Brown will serve as president-elect for one year before taking over as president in August 2015.

Brown was raised in northwest Baltimore as the daughter of two working parents, Wilbur and Thelma Brown, who protected her and kept her so focused on her school work that she said she had never even heard of marijuana until she reached college.

Brown entered Howard University as a freshman with the intention of becoming a social worker, knowing that she wanted to help people. Far from her mind was the possibility of leading the 400,000-member ABA, which sets standards for lawyers and law schools throughout the country.

“It never occurred to me,” said Brown.



Over the course of that first year at Howard, however, she realized law, not social work, was her true vocation. After graduating from Howard, Brown received her law degree from the Seton Hall University School of Law, and has been practicing law since 1976. She is a partner in a New Jersey law firm where she specializes in labor law, employment law and commercial litigation.

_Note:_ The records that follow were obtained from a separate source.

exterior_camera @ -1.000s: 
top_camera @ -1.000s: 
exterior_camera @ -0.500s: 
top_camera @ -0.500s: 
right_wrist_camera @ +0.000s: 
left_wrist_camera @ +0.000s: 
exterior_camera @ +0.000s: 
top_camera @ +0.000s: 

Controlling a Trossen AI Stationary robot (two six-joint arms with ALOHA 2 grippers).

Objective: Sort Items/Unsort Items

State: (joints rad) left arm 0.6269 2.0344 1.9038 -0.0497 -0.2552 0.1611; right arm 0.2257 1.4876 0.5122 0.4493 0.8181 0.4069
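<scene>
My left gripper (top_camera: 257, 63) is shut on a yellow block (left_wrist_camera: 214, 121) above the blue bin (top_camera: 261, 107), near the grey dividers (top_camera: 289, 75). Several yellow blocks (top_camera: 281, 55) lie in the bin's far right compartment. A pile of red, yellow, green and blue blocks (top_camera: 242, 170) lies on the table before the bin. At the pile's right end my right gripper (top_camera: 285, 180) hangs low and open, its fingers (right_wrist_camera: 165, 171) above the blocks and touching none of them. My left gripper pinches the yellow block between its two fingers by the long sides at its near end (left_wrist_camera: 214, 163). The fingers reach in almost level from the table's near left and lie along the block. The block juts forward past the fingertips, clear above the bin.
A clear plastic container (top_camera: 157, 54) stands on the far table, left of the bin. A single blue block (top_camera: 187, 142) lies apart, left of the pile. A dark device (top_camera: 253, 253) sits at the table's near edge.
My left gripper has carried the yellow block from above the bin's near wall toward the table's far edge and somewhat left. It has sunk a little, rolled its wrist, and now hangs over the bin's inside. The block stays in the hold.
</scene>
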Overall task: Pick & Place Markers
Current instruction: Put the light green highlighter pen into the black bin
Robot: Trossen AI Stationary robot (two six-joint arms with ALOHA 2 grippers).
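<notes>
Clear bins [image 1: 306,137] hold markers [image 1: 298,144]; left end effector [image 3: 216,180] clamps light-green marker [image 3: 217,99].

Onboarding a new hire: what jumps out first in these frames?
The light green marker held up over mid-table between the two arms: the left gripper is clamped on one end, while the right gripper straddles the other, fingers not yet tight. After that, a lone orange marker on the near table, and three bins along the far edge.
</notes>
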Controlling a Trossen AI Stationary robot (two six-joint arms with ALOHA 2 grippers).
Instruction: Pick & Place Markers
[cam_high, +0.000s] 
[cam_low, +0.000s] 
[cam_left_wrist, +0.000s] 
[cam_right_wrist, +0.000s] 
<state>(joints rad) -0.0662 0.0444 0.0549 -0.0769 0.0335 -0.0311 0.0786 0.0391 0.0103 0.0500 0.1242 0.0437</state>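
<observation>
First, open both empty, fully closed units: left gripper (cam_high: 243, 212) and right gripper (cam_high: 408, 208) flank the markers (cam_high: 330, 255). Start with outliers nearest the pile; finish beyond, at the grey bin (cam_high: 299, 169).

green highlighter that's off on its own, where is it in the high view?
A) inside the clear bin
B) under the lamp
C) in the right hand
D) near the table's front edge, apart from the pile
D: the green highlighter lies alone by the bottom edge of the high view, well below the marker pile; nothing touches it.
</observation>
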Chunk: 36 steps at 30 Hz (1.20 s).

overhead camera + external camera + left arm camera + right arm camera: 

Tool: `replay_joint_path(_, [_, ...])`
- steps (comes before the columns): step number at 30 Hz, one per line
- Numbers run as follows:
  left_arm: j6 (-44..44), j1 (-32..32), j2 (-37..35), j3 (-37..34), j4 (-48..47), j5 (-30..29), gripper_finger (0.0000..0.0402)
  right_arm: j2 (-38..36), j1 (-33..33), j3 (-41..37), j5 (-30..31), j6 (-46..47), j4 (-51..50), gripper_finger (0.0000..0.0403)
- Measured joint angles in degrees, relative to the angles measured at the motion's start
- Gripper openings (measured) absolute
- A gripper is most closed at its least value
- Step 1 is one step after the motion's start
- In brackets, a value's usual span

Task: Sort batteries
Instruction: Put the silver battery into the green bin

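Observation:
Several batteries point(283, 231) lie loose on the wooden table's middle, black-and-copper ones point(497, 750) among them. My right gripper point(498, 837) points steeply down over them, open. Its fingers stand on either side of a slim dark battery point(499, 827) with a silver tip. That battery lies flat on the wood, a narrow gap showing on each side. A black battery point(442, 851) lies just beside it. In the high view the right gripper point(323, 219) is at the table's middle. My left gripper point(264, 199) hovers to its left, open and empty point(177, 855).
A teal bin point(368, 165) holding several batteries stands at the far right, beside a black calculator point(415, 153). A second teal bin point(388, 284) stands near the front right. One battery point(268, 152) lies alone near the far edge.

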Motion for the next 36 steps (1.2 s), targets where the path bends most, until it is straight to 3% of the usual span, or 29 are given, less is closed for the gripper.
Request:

“When I first started going to court and so forth,” said Brown, “I had the usual experiences. ‘Are you the defendant? Are you the court reporter? Are you the plaintiff? No? Well then, who are you then?’ It never occurred to them that I could be the lawyer.”

Despite her election to the ABA’s top post, she said she still faces such assumptions.

“I’m still asked whether I’m a flight attendant,” she said. “As recently as two weeks ago.”